O pastor Josué se levanta cedo, vai até à igreja preparar tudo para o sermão da manhã, gosta de orar quando ainda não há ninguém. Se assusta quando abre a porta e vê um vulto escuro sentado em um dos últimos bancos, se aproxima e percebe ser a garota com quem Vinícius estava a conversar, a garota que mais parece um garoto. Ela parece uma estátua, está paralisada, toca a sua mão e está gelada. Não precisa nem perguntar o que aconteceu, conhecendo os seus fiéis e a família de George muito bem, sabe o que houve com a garota.
Josué: — Moça? Alice o seu nome não é?! Vem comigo, vou levar-lhe a casa paroquial, lá pode tomar um café… Aqui está frio! Venha!
Alice está inerte, vai atrás dele como um animal que segue alguém que lhe oferece algo para comer. Josué a deixa sentada na sala da casa paroquial, ela não disse uma palavra, não tocou no café que colocou à sua frente. Josué a deixa sozinha e vai até a casa de Vinícius, ele ainda dorme, pede a Marcos para o chamar.
Vinícius já estava se levantado, fazia alguns exercícios costumeiros quando Marcos bate na sua porta.
Marcos: —Pastor Josué está na sala, diz que precisa urgentemente falar com você.
Vinícius: — Mais o que ele pode querer assim tão cedo?
Vinícius se veste, pega sua bengala guia e desce, ouve os passos de Josué de um lado à outro da sala.
Assim que vê Vinícius: — Me desculpe a hora, precisava informar-lhe do acontecido
Vinícius: — O quê houve? Parece nervoso.
Josué: — Fui a igreja mais cedo e adivinha quem encontro lá? A garota que morava com George e Mirtes sentada lá, no frio, acredito que ela passou a noite toda na igreja. - diz num fôlego só.
Vinícius: — Não estou entendendo o que está a dizer?
Josué: — A garota com quem conversava, Alice, suponho que a expulsaram de casa assim que a recepção acabou… por estar a conversar com o senhor…
Vinícius: — A expulsaram?! De casa!? Por minha causa!? A garota Alice!?
Josué: — Sim! A levei para casa paroquial... Ela está, está estranha, em estado de choque. Pensei que, talvez, pudesse e quisesse conversar com ela, descobrir o que aconteceu?! Achei que era minha obrigação te contar.
Vinícius: — Fez muito bem! Vou até lá conversar com ela.
Josué: — Está bem, vou voltar a igreja, já está quase na hora da celebração. Se for verdade o que fizeram George e Mirtes precisam ouvir um belo sermão. Onde já se viu colocar uma moça no meio da rua de madrugada. Uma parente, eles não tem coração, onde está o espírito cristão deles?
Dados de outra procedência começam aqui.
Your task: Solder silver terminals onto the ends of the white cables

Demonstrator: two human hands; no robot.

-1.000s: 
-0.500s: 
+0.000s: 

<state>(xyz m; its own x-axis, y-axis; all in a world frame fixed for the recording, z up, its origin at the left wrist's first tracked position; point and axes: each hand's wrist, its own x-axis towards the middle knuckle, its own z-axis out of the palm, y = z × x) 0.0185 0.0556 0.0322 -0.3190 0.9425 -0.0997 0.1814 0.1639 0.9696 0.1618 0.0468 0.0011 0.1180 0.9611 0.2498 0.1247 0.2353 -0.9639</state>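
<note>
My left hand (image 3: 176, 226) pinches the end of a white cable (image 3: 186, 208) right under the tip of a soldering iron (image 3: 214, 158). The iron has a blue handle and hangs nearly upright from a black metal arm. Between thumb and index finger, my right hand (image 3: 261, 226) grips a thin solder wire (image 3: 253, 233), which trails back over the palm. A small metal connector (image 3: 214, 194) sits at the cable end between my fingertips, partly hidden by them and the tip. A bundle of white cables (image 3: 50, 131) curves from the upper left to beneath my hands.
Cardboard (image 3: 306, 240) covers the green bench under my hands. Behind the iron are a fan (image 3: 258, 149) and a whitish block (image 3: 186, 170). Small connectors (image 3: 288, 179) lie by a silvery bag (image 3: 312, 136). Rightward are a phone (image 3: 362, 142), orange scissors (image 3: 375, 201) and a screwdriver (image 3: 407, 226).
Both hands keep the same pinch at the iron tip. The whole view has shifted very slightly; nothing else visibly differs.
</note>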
Assim que Josué sai, Vinícius pede a Marcos para o levar até a casa dele. Chegando lá já não encontra Alice. Ela, não querendo envolver mais ninguém em seus problemas, pega suas coisas e caminha até a rodoviária, ainda falta mais de uma hora para chegada do ônibus para capital, se senta num banco, o medo do que está por vir lhe toma o coração. O que fará na capital sem nenhum dinheiro, sem conhecer ninguém? Como passará os primeiros dias? O sentimento que estava preso em sua garganta aflora e lágrimas começam a descer por sua face, se sente mais abandonada e sozinha que nunca, insignificante e desprezada pelo mundo.
Não a encontrando na casa de Josué, Vinícius e Marcos vão direto a rodoviária, Marcos a vê e indica a Vinícius o lugar onde ela está sentada e ele vai até ela. Se senta ao seu lado, ela não diz nada, não consegue conter as lágrimas que teimam em rolar pelo seu rosto.
Vinícius: — Josué disse-me que passou a noite na igreja! O que houve.? Foi por minha causa não foi?
Alice respira fundo: — Estava esperando o ônibus para capital, só havia para agora de manhã...
Vinícius: — Me diz o que houve de verdade, sabe que não sou bobo. Te colocaram na rua por minha causa? Por ter-me livrado de ter caído numa cilada?
Alice: — Acredito que estraguei os planos de Clara e a sua família, quando fui atrás dela…
Vinícius: — O quê eu posso fazer para a ajudar? Conhece alguém na capital? Tem para aonde ir?
Alice: — Posso procurar um emprego lá.
Vinícius: — Eu tenho amigos que moram lá, posso pedir para a acolherem, se quiser.
Alice: — Não precisa se preocupar comigo. Não sou responsabilidade sua. Eu darei um jeito.
Alice fala sem muita convicção, quem acolherá uma desconhecida? O dinheiro que o tio deu só dá para passagem, nada mais. Não saberá o que fazer quando botar os pés lá. Quem daria emprego para uma pessoa como ela, uma maltrapilha, pequena, sem força? E como se alimentaria? A ansiedade pelo que possa acontecer toma conta do seu coração.
Vinícius fica em silêncio durante uns minutos, pensa no que fazer para resolver a situação. Uma ideia ocorre-lhe, se aproxima mais dela, vira o rosto em sua direção, parece que a olha de verdade, que a vê.
Vinícius: — Alice, case-se comigo!
Alice: — O quê? Já disse que não é responsável…
Vinícius: — Vamos fazer um acordo. Casamento é um tipo de negócio, um contrato, o nosso não será diferente de muitos por aí. Você ajuda-me, se eu tiver uma esposa minha família me deixará em paz, poderei viver a minha vida. Eu ajudo-te, prometo-lhe um sítio, um lugar como o que sonha onde possa viver sozinha e condições para ter uma vida sem preocupações.
Alice não acredita no que está ouvindo: — Você não me conhece, nem imagina como sou…
Vinícius: — E como é? Inteligente, esperta...
Alice: — Sou pequena, feia, dizem que pareço um garoto.
Vinícius: — Isso não me diz nada. Esqueceu que não vejo. Gosto da sua voz, de conversar com você. Não acredito que seja tão feia como diz. Pense bem, é a melhor solução para os dois, poderemos realizar nossos sonhos. Vamos estipular um ano, ou um pouco mais, depois cada um fica livre do acordo para fazer o que desejar, somos jovens ainda, um ano ou dois passam rápido.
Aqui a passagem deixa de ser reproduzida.